**What is expected**
Take nothing but the lines from the one with "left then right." through the one with "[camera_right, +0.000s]" in the entries below, both ends kept, and return them exactly with pictures left out.

**Given data**
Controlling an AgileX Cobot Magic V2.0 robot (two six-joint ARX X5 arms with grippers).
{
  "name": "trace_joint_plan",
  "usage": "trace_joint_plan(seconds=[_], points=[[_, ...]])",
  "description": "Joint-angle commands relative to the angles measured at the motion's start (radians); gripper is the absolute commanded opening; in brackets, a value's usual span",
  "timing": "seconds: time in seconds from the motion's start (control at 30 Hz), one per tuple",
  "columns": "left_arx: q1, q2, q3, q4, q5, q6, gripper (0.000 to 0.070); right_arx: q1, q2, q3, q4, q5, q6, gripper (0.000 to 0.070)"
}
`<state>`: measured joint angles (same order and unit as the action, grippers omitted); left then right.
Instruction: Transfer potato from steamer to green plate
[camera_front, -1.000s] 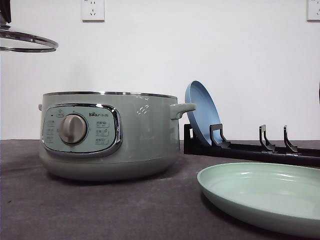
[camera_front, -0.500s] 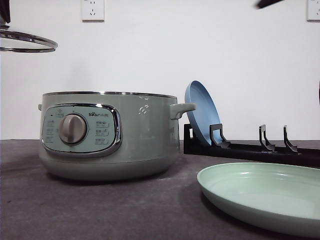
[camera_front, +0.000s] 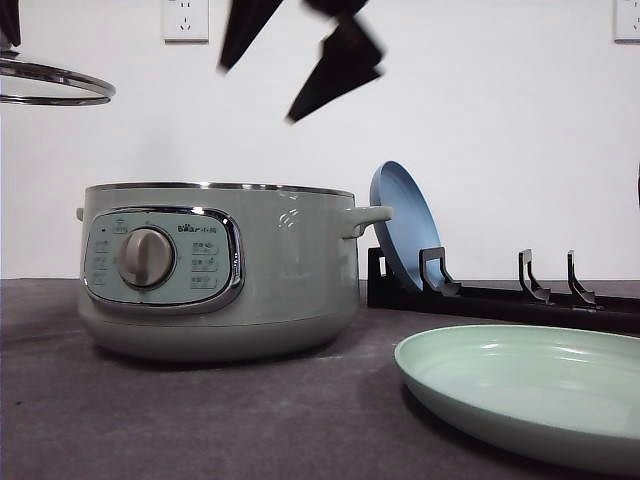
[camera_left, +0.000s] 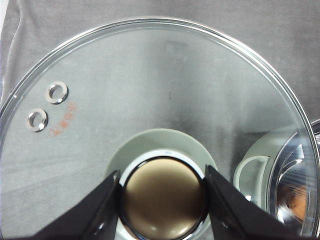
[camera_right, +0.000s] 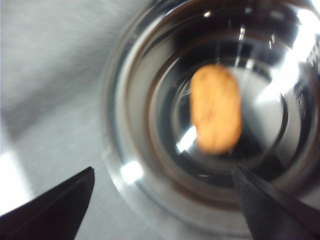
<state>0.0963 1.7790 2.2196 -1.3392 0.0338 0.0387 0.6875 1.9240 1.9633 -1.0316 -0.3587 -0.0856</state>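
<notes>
Hanging above the steamer in the front view, the right gripper shows as two dark, motion-blurred fingers spread wide apart with nothing between them. Its wrist camera looks straight down into the pot's shiny metal bowl, where the potato lies on the bottom near the middle, orange-brown and oval, blurred; the two fingertips frame the bowl from either side without touching it. The steamer stands on the dark grey table with its lid off, its dial and control panel facing the camera. The left gripper is clamped on the knob of the glass lid, one finger on each side of the knob, and holds the lid up in the air, well off to the left of the pot; its rim shows at the upper left of the front view. The green plate lies flat on the table to the right of the steamer, nearer the camera. Behind it a blue plate leans upright in a black rack.
</notes>
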Motion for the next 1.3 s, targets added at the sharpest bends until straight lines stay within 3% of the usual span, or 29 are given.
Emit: trace_joint_plan(seconds=[0.0,0.23,0.83,0.9,1.03,1.1,1.27], points=[[0.003,-0.021,0.05,0.027,0.007,-0.003,0.0,0.012,0.09,0.087,-0.008,0.016,-0.039,0.0561],[0.003,-0.021,0.049,0.019,0.007,-0.002,0.0,0.018,0.278,0.236,0.013,0.08,-0.068,0.0561],[0.002,-0.021,0.003,0.023,0.038,-0.006,0.0,0.017,0.445,0.236,0.083,0.093,-0.079,0.0553],[0.002,-0.02,-0.003,0.024,0.038,-0.006,0.0,0.017,0.453,0.236,0.082,0.079,-0.079,0.0471],[0.002,-0.02,-0.006,0.028,0.038,-0.005,0.0,0.017,0.455,0.237,0.088,0.067,-0.076,0.0205],[0.002,-0.02,-0.006,0.029,0.038,-0.005,0.0,0.018,0.453,0.245,0.086,0.064,-0.072,0.0166],[0.002,-0.02,-0.006,0.028,0.038,-0.005,0.0,0.009,0.43,0.327,0.031,0.064,-0.064,0.0163]])
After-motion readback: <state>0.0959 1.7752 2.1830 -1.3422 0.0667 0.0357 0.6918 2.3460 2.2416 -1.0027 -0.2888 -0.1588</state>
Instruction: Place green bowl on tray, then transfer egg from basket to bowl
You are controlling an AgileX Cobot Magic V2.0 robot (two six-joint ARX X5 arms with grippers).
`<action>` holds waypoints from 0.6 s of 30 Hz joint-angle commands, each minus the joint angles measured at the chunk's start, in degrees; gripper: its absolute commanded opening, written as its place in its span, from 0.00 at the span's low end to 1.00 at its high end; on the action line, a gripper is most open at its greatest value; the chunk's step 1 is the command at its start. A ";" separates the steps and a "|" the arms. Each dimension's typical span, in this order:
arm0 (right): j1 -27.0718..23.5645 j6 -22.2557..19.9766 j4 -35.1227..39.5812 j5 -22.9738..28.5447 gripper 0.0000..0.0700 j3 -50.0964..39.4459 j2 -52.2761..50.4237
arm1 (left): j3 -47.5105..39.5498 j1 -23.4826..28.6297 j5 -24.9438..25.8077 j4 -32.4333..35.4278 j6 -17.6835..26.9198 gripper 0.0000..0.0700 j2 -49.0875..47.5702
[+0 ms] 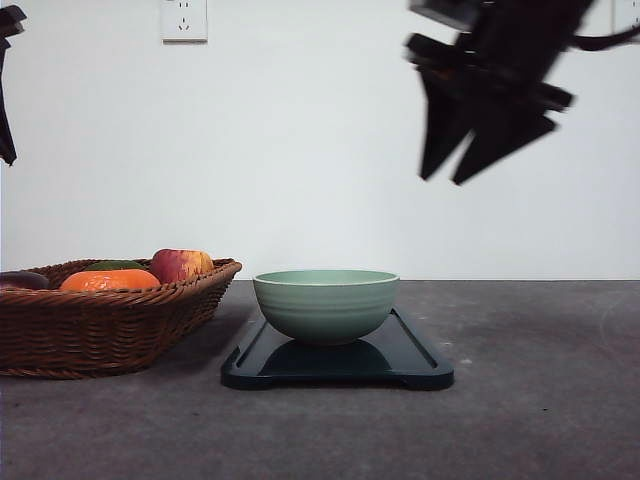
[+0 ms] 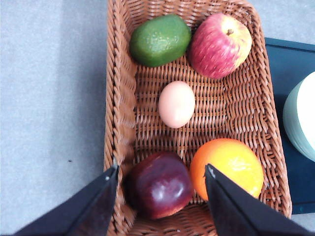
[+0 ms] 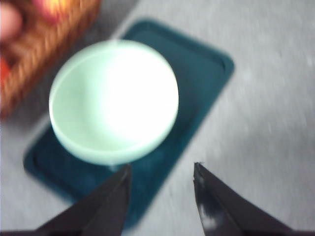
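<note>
**Bowl on tray, egg pick pending**

The green bowl [image 1: 326, 303] is seen upright on the tray [image 1: 415, 362], toward its left part in the front view, empty inside as far as the right wrist view shows. The first step is judged done. The right end effector [image 1: 455, 178] is high above the bench [image 1: 540, 420], well apart from the bowl, fingers spread, nothing held; the frame is motion-blurred.

The egg [image 2: 176, 103] is lying on its side in the middle of the basket [image 2: 120, 98], on bare weave, touching no other item. It is flanked by a green fruit [image 2: 160, 39] and an apple [image 2: 220, 44] on one side, and a dark red fruit [image 2: 160, 185] and an orange [image 2: 227, 167] on the other. The left end effector [image 2: 161, 177] is hovering over the basket end near the dark fruit and orange, fingers wide apart, empty.

Handling judgement: the egg is expected to be light, rigid, smooth, somewhat slippery, and breakable if real. A hold across the short axis at the widest middle is advised, with light closing force. Clearance around it looks sufficient for both fingers. The wicker floor is uneven, so rolling on contact is possible. A low release into the bowl is advised, since a drop on the hard surface could crack it.
</note>
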 commanded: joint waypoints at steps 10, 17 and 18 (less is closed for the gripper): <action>-2.80 -1.55 3.27 0.24 0.35 -20.09 -20.94 | 1.42 -0.75 0.72 -0.30 -0.09 0.50 0.37; -4.31 -2.18 4.11 0.84 0.35 -24.95 -29.03 | 1.52 -2.47 4.76 -0.36 -0.38 0.50 0.37; -4.41 -2.18 4.11 0.88 0.35 -24.96 -29.30 | 1.60 -2.87 4.76 -0.52 -0.88 0.50 0.37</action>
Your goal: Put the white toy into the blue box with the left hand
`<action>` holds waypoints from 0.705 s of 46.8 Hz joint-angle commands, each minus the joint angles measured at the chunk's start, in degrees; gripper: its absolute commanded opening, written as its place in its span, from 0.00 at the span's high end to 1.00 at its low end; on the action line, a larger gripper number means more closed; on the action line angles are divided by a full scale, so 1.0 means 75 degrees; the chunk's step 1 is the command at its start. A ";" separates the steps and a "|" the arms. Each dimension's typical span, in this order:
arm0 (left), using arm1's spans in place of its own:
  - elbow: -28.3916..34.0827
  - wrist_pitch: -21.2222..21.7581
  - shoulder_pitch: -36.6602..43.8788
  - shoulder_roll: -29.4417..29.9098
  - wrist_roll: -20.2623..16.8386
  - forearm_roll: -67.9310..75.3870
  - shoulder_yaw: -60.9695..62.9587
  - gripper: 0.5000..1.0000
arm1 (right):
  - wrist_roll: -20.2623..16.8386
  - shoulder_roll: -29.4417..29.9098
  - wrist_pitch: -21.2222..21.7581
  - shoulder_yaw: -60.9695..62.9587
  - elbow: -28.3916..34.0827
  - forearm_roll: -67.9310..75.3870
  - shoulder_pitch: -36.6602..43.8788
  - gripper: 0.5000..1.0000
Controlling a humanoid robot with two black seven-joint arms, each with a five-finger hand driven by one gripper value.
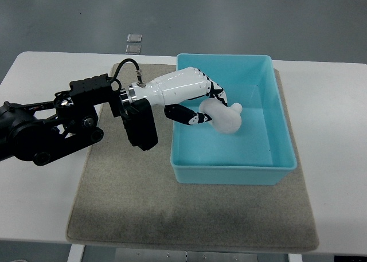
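Observation:
My left hand (203, 104) reaches in from the left, over the left wall of the blue box (232, 175). Its white and black fingers (192, 116) are curled around a white toy (225, 116), a rounded shape with a small knob pointing right. The toy is inside the box's outline, near its middle; I cannot tell whether it touches the box floor. The black forearm (57, 127) lies over the left part of the mat. The right hand does not show.
The blue box stands on a grey-brown mat (172, 210) on a white table (332, 118). Two small square tiles (133, 42) lie on the floor beyond the table's far edge.

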 commanded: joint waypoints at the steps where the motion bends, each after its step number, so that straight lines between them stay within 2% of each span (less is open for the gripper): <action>1: 0.0051 0.0000 0.0036 -0.0004 0.0000 0.0000 0.0067 0.74 | 0.0000 0.0000 -0.0004 0.0000 0.0000 0.0000 0.0000 0.13; 3: 0.0051 0.0023 0.0048 -0.0004 0.0000 -0.0058 0.0043 0.44 | 0.0000 0.0000 -0.0004 0.0000 0.0000 0.0000 -0.0001 0.13; 4: 0.0051 0.0023 0.0048 -0.0004 0.0000 -0.0082 0.0043 0.33 | 0.0000 0.0000 0.0008 0.0000 0.0000 0.0000 -0.0001 0.13; 9: 0.0051 0.0070 0.0059 -0.0004 0.0000 -0.0129 0.0008 0.07 | 0.0000 0.0000 -0.0004 0.0000 0.0000 0.0000 0.0011 0.13; 13: 0.0039 0.0082 0.0083 -0.0004 -0.0012 -0.0140 -0.0015 0.02 | 0.0000 0.0000 0.0008 0.0000 0.0000 0.0000 -0.0001 0.13; 26: 0.0039 0.0152 0.0165 0.0008 -0.0012 -0.0210 -0.0074 0.02 | 0.0000 0.0000 -0.0004 0.0000 0.0000 0.0000 -0.0001 0.13; 33: 0.0308 0.0164 0.0212 0.0031 0.0000 -0.1929 -0.0542 0.02 | 0.0000 0.0000 -0.0004 0.0000 0.0000 0.0000 -0.0001 0.13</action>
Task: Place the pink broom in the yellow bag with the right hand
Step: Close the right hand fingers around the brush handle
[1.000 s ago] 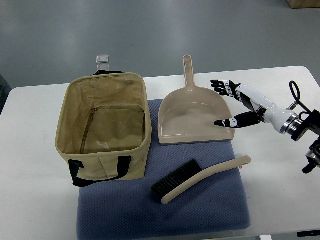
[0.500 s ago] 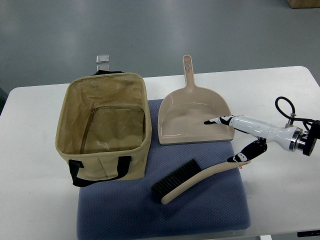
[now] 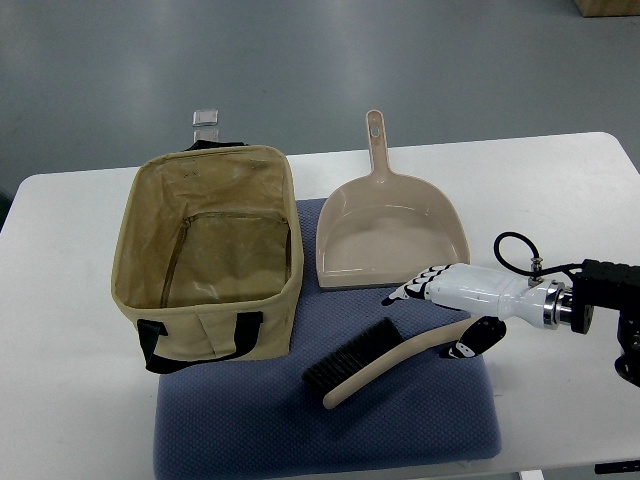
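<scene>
The pink broom (image 3: pixel 385 362) lies on the blue mat (image 3: pixel 400 430), its black bristles toward the left and its handle running up to the right. The yellow bag (image 3: pixel 205 250) stands open at the left, with black straps on its near side. My right hand (image 3: pixel 435 318) comes in from the right and hovers over the broom's handle. Its fingers (image 3: pixel 412 291) are spread above the handle and its thumb (image 3: pixel 468 347) is below it, holding nothing. The handle's end is hidden under the hand.
A pink dustpan (image 3: pixel 390 232) lies behind the broom, half on the mat, its handle pointing away. The white table (image 3: pixel 560 200) runs out to the right. A small clear clip (image 3: pixel 206 118) sits behind the bag.
My right hand has come down and leftward from above the dustpan to straddle the broom's handle. The broom, the bag and the dustpan have not moved.
</scene>
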Available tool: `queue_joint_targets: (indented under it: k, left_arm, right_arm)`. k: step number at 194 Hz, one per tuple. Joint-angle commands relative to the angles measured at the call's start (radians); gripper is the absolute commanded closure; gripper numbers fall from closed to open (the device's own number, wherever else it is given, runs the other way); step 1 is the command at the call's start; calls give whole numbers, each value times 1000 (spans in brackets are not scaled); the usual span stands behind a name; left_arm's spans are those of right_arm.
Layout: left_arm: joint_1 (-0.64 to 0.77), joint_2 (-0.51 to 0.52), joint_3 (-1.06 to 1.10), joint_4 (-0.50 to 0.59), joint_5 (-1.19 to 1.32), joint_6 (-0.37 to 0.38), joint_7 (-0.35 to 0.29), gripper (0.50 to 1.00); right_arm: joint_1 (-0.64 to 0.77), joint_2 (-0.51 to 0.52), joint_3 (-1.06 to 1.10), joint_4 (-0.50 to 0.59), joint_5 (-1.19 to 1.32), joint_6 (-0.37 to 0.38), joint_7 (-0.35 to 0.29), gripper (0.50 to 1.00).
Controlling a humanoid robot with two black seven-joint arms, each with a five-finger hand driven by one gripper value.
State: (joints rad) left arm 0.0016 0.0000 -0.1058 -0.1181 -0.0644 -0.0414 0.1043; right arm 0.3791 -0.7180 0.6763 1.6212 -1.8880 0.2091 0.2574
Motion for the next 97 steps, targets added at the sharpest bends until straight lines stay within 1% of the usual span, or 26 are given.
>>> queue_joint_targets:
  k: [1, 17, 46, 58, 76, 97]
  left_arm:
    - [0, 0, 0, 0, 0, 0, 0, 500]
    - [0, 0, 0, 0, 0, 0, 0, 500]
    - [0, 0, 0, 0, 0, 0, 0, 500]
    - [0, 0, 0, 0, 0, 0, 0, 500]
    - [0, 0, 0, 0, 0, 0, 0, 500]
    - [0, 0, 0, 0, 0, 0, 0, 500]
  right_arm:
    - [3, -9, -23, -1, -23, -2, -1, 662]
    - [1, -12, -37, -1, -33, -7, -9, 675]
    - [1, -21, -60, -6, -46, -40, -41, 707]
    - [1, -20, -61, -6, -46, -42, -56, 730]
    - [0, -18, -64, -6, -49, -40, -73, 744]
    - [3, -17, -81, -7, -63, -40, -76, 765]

**Answer for this exercise**
`<state>`: measured joint angles (same order and unit as the action, grippers omitted); left then right.
Instruction: Transfer potato from steamer to green plate
[camera_front, -1.000s] 
[camera_front, -0.500s] 
[camera_front, +0.000s] 
[camera_left, +0.000s] 
[camera_right, +0.000s] 

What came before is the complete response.